Friday 26 October 2012

2,000 rental flats to be built for lower-income families, to be ready for occupation progressively from 2014

They will be in Punggol, Sembawang, Yishun, Bukit Batok and Sengkang
By Daryl Chin, The Straits Times, 24 Oct 2012

SOME 2,000 rental flats are being built to meet the housing needs of lower-income families.

These units will be located in Punggol, Sembawang, Yishun, Bukit Batok and Sengkang, and are part of the Government's promise last year to have a total of 57,000 rental flats by 2015.

A Housing Board spokesman yesterday said construction of the 2,000 units will begin by next year.

"These flats are expected to be ready for occupation progressively from 2014," she said.

Public rental flats, meant to be the final housing safety net, cost tenants $26 to $275 monthly, depending on income, and come in one-room and two-room options.

In his National Day Rally speech last year, Prime Minister Lee Hsien Loong recognised that there were Singaporean families who could not afford to buy flats, and pledged to increase the rental supply.

The Government had previously said it aims to have 50,000 rental units by this year, and the Housing Board spokesman said the agency was "on track" to meet this target.

Rental flats are typically built specifically for needy families, although some include older converted flats, such as those on Spooner Road in the Tanjong Pagar area.

The 208 units there, which once housed employees of Malaysia's railway operator, will be offered for selection next month.

Mr Teo Ser Luck, an MP for Pasir Ris-Punggol GRC, said requests for rental flats are a "regular feature" during his Meet-the-People Sessions. Consistently, he said, those asking for such units make up at least three out of every 10 cases he sees.

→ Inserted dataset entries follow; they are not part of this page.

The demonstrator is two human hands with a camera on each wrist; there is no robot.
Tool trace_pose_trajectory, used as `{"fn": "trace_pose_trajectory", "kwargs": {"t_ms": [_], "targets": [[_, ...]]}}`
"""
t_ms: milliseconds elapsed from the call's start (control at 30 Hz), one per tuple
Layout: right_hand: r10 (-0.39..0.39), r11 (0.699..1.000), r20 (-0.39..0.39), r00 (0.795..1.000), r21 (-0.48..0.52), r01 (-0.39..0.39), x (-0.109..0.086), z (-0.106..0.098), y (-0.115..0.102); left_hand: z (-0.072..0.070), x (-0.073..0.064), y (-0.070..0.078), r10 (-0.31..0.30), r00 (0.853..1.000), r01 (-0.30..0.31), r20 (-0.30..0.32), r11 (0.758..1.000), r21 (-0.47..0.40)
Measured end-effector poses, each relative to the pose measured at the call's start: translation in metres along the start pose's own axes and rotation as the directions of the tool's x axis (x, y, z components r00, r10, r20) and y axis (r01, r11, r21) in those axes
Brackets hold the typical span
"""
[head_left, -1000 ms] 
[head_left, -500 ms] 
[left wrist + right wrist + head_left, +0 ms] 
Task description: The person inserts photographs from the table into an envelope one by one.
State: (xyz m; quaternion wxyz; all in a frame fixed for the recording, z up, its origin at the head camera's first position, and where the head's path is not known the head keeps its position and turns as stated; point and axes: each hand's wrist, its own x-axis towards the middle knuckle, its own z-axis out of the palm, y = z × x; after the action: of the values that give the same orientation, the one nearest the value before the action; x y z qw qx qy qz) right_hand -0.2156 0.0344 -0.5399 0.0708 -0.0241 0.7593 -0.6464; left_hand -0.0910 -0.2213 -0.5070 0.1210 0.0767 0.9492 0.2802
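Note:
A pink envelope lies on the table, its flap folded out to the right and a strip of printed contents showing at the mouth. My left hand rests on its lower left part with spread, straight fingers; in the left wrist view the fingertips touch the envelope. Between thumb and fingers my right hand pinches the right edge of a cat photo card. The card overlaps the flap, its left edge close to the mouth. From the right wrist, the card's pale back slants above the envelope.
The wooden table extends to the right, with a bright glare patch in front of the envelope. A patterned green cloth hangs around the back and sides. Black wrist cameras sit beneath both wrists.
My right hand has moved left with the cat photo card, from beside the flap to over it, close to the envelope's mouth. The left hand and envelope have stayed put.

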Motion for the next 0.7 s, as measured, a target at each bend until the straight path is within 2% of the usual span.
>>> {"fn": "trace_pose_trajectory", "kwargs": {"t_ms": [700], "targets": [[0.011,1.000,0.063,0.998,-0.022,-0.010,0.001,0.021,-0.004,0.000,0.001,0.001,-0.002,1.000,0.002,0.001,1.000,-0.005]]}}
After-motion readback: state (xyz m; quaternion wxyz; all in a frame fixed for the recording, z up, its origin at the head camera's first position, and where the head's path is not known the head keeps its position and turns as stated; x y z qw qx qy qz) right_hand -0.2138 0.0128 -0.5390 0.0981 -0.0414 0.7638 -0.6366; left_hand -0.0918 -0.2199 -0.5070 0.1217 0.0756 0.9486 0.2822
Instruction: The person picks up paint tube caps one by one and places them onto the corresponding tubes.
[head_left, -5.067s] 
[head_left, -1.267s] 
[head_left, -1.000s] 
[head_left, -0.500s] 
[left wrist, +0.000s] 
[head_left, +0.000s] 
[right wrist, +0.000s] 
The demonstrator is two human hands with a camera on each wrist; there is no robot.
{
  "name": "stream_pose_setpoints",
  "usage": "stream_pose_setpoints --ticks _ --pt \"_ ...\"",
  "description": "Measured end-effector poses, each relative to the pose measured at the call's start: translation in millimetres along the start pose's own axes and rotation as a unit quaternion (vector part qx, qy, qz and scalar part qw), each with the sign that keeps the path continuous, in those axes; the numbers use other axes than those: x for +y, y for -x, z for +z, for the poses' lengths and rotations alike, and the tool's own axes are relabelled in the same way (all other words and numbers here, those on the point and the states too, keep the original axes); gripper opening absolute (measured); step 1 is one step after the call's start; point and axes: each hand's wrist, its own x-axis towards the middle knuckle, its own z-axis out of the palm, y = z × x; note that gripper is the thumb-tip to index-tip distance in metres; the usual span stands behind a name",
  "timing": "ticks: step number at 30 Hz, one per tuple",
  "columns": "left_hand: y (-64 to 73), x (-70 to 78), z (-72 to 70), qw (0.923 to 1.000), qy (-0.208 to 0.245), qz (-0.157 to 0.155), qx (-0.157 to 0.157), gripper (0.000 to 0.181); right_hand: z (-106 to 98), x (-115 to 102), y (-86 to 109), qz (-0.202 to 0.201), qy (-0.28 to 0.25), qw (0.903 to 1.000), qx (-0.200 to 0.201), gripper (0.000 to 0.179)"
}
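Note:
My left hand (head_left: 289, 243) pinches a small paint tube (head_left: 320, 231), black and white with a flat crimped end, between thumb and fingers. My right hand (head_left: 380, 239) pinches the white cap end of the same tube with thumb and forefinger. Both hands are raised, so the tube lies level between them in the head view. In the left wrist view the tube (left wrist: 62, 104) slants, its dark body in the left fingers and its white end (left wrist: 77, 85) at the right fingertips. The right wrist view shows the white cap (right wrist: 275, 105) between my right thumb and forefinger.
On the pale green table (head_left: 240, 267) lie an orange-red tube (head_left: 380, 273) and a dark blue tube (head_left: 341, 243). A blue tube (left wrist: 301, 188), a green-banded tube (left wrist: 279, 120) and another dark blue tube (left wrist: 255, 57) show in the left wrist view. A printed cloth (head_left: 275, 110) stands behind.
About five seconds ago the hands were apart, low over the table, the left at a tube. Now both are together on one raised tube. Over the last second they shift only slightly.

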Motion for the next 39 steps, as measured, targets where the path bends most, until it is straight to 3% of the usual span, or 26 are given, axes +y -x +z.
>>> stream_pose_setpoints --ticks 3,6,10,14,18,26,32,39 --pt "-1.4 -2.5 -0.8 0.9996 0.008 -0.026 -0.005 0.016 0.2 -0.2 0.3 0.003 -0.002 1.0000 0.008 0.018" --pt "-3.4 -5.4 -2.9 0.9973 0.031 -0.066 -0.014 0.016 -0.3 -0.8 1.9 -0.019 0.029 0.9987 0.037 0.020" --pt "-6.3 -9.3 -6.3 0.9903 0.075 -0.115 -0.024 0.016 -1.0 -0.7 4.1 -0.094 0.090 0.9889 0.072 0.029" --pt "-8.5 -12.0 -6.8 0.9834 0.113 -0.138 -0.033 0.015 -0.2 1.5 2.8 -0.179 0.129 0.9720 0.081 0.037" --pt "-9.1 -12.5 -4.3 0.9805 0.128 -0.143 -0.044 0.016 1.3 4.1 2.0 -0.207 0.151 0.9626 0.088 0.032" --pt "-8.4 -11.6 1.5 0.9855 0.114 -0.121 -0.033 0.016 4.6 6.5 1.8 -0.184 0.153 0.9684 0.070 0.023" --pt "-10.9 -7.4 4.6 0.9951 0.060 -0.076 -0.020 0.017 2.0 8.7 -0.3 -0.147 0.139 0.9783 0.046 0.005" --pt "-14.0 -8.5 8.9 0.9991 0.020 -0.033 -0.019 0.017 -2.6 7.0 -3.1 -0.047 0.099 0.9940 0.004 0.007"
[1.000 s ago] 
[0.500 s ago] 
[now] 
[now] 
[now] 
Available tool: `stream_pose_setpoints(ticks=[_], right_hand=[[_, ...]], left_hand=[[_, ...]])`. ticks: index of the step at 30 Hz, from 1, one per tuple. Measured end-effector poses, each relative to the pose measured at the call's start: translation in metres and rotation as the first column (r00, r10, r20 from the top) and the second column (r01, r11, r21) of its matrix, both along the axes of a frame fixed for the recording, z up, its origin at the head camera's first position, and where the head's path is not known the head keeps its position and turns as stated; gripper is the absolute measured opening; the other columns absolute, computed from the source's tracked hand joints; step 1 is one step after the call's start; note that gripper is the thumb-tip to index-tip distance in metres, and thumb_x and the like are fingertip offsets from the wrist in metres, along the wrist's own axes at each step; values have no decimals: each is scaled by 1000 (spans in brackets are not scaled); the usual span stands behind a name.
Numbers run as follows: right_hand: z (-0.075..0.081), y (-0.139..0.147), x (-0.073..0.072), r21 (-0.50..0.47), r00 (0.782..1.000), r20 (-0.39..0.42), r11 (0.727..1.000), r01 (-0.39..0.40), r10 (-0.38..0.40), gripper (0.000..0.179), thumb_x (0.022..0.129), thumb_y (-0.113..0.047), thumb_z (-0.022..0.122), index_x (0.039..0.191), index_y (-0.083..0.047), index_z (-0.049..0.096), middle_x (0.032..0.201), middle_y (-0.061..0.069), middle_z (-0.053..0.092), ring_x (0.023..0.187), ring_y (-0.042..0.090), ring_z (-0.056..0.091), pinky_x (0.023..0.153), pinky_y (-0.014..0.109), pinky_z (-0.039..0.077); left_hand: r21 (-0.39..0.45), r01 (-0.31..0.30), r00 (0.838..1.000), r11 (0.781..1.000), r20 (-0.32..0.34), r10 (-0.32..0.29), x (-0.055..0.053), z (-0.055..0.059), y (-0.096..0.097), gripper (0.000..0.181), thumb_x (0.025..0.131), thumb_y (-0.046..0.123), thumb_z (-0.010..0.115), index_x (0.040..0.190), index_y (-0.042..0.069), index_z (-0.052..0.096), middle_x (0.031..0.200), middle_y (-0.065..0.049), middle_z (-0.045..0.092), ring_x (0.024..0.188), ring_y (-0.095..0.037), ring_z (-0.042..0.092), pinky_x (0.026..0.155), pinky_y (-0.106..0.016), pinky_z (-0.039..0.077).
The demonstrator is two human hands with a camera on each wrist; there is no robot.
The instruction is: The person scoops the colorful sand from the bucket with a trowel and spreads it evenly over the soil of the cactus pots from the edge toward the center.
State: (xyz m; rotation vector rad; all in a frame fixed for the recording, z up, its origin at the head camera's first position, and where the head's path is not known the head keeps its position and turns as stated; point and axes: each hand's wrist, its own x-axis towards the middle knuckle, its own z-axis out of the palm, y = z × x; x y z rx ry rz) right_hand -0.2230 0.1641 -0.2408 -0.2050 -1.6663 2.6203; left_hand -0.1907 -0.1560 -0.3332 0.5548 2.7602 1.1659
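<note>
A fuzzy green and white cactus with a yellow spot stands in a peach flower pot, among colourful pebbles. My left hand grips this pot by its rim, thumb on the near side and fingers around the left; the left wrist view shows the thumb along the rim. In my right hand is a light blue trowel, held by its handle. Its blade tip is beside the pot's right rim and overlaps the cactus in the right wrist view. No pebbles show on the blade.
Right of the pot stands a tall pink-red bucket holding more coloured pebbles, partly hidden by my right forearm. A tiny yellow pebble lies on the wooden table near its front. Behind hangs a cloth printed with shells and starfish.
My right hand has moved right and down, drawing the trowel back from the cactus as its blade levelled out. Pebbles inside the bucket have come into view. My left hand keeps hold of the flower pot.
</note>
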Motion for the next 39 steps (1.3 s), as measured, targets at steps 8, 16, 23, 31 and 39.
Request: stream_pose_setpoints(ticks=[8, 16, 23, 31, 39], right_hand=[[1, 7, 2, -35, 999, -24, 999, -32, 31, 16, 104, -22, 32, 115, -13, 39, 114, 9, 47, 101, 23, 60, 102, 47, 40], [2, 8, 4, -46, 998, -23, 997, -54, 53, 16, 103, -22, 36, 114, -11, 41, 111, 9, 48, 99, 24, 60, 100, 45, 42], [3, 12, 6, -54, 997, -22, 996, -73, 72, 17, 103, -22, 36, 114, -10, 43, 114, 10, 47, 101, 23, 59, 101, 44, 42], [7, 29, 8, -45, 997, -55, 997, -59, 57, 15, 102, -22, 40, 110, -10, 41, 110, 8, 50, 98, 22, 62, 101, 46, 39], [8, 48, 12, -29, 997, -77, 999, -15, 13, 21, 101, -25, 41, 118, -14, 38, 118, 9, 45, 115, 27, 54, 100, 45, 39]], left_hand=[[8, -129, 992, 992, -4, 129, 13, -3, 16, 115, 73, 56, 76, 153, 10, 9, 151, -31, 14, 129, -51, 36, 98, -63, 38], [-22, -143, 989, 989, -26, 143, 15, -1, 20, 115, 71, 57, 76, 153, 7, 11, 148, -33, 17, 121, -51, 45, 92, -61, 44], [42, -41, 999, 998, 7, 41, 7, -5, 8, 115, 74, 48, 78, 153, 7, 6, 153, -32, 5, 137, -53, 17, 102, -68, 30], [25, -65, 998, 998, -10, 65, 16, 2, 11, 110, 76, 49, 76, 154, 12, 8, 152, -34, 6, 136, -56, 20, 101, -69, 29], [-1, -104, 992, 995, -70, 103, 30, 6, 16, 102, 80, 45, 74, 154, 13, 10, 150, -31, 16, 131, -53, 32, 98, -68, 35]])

"It's disheartening that most of these requests come from the elderly, who ask for flats because of domestic issues."

He added: "The other groups, such as younger couples or those with financial issues, are already receiving some kind of assistance, but ask us to expedite the waiting time."

In January this year, the Ministry of National Development said the average waiting time for a rental unit had been reduced to about five months, from 21 months in 2008.

As of July this year, there were about 45,600 households living in Housing Board rental units. Each tenancy runs for two years.

Mr Liang Eng Hwa, who is deputy chairman of the Government Parliamentary Committee for National Development, said although the wait has shortened, demand has not abated.

"On the ground, I've noticed that some families currently staying in one-room rental flats are asking for two-roomers, as their children are growing up and need more space," he said.

On whether there should be even more rental flats set aside for the needy, he said: "Of course as the population grows, the number of rental units should grow also. But we have to work at home ownership, where one can hedge against inflation and keep the property for retirement."

National University of Singapore sociologist Tan Ern Ser said rental flats play an important role.

"The fact is that there are people or households who cannot afford to purchase their own flats; neither can they afford to rent from the open market," he said.

"They therefore need subsidised rental housing, and having a stable place to live in is particularly important for children, who could potentially break out of the poverty cycle."